Ronald A. Crutcher has been president of the University of Richmond since July 2015. He is president emeritus of Wheaton College, where he served from 2004 to 2014. Dr. Crutcher is founding co-chair of the LEAP National Leadership Council, and he writes and speaks widely on the value of liberal education and the democratic purposes and civic mission of higher education. A former member of the Cincinnati Symphony Orchestra and several other symphonies, he currently performs in the U.S. and Europe as a member of The Klemperer Trio. Dr. Crutcher was the first cellist to receive the doctor of musical arts degree from Yale, where he also earned his master’s degree. During his graduate study, he received a Fulbright Fellowship, a Ford Foundation Doctoral Fellowship, and a Woodrow Wilson Fellowship.
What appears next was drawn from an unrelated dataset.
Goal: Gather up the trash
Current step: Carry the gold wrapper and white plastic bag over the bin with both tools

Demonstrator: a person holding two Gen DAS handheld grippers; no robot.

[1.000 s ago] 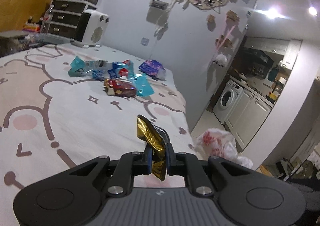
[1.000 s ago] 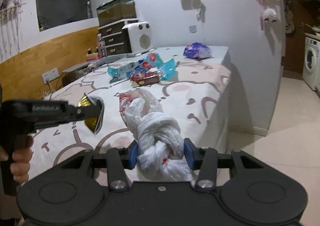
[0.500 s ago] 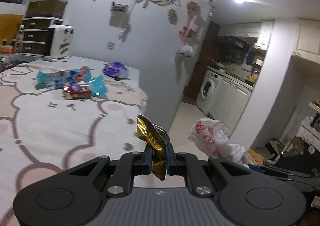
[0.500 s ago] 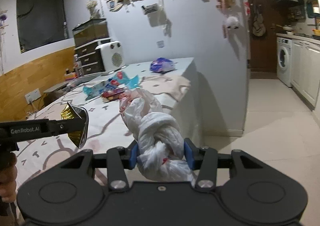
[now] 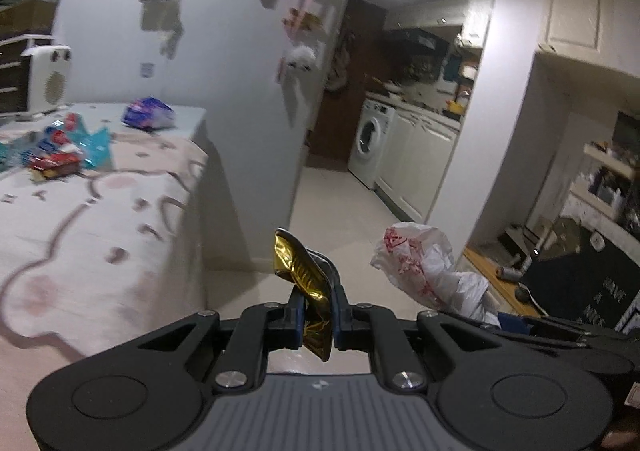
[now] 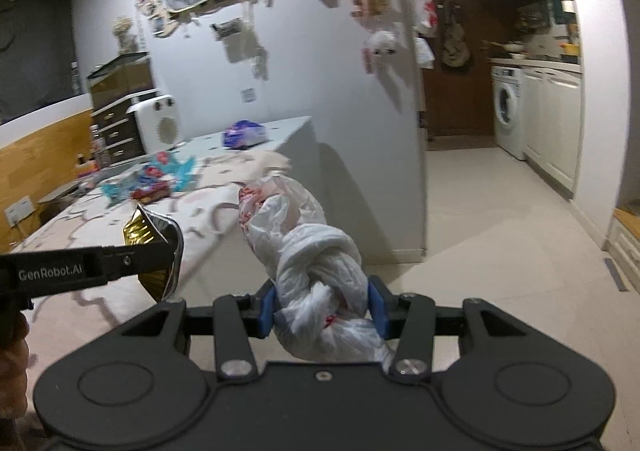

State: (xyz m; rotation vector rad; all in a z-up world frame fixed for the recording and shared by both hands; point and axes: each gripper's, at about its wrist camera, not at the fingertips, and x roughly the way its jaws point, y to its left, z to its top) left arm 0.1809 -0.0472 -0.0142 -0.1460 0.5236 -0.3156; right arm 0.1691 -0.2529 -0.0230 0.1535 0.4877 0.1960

He is a Phi Beta Kappa graduate of Miami University.
Sean Decatur (Treasurer)
Sean Decatur became the President of Kenyon College in 2013. Previously, he was Dean of the College of Arts and Sciences at Oberlin College from 2008-2013. Prior to that, he was a member of the the faculty at Mount Holyoke College, where he was appointed the Marilyn Dawson Sarles MD Professor of Life Sciences and Professor of Chemistry in 2005 and served as Associate Dean of Faculty for Science from 2005 – 2008. He received a B.A. from Swarthmore College (1990) and a Ph.D. in Biophysical Chemistry from Stanford University (1995).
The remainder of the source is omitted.